Keywords: Alzheimer's disease; Dementia; Hippocampus; Insulin; Leptin; Orexin.

Figures

Figure 1
Figure 1
The peptides insulin, leptin and orexin work in an integrative fashion to facilitate hippocampal synaptic plasticity. Insulin released from pancreatic β cells and leptin released from adipocytes have well defined metabolic activities in the hypothalamus that include regulation of orexin neuronal populations in the lateral hypothalamus, perifornical area and dorsomedial hypothalamus (blue arrows). Projection sites of these orexin populations include the basal forebrain, where orexin modulates cholinergic, GABAergic and glutamatergic components of septohippocampal neurotransmission (blue arrows). As such, these orexin-driven basal forebrain projections have a significant impact on hippocampal neurochemistry. Beyond these indirect effects, insulin and leptin can directly modulate hippocampal synaptic plasticity (red arrows), including facilitation of synaptic transmission (i.e. LTP), increases in neurogenesis and cell proliferation and promotion of synaptogenesis and dendritic remodeling (morphology).

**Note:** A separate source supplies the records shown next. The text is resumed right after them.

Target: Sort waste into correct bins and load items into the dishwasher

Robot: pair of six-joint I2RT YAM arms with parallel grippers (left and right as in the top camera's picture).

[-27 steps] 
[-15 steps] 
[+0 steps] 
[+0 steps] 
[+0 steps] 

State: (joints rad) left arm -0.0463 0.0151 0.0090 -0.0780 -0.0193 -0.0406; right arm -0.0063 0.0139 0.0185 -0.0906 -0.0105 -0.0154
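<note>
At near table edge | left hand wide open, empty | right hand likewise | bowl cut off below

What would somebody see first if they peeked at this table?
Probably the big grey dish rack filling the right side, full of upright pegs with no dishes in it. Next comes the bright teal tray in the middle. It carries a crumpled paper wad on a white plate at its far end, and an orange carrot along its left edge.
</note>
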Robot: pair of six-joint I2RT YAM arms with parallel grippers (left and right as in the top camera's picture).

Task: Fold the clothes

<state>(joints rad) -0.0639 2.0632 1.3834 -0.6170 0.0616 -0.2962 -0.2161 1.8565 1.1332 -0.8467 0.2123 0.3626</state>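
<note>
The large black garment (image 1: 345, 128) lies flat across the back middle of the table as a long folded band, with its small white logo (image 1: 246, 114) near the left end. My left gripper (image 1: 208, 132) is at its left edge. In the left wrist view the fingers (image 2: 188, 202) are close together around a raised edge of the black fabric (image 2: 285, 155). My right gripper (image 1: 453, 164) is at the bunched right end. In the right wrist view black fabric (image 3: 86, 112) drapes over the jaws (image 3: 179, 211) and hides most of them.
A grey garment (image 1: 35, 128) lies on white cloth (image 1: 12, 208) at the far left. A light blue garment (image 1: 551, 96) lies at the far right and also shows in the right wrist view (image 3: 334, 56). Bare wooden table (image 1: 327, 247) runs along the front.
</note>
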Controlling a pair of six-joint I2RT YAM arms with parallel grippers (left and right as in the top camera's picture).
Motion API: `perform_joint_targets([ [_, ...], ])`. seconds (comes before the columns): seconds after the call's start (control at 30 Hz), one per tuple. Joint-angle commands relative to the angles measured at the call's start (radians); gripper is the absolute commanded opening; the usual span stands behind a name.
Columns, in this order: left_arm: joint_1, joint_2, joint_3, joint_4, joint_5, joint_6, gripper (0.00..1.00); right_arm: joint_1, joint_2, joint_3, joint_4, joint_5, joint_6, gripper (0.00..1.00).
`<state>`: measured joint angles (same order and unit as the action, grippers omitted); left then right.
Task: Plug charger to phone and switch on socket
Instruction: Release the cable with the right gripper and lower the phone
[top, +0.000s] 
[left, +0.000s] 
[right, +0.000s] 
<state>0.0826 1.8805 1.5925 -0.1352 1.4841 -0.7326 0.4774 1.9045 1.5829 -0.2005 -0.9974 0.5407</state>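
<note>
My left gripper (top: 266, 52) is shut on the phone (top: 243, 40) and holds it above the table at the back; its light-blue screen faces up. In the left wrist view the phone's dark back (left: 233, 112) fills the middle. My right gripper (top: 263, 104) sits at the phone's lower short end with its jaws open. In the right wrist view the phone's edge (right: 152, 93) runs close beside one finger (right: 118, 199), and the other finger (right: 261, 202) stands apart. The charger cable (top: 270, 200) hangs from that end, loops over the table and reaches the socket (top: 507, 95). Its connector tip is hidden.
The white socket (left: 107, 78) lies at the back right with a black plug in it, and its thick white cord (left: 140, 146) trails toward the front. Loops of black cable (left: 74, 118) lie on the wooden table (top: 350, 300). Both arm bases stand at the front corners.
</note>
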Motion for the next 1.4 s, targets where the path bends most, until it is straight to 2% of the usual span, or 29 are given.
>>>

This facilitation of hippocampal synaptic plasticity ultimately leads to the enhancement of cognitive/behavioral function. See text for details.
Figure 2
Figure 2
Effect of Exendin-4 (EX4) on memory retention in the Barnes maze for STZ-diabetic mice. Mice were trained to learn the location of the box for 5 consecutive days in the Barnes maze, left untested for 3 day and then placed back on the Barnes maze where the box was removed but the cue was present. Panel A: Data represent the time to find the hole where the box was originally. Panel B: Percent of errors spent in the quadrant where the box was originally located. Data from control mice in white bars, Ex-4-treated control mice in grey bars, from untreated diabetic mice in black bars and from Ex-4-treated diabetic mice in hatched bars are mean+SEM, n=5–6/group. *p<0.05 vs diabetic+Ex-4 by one-way ANOVA followed by Bonferroni’s post-hoc test.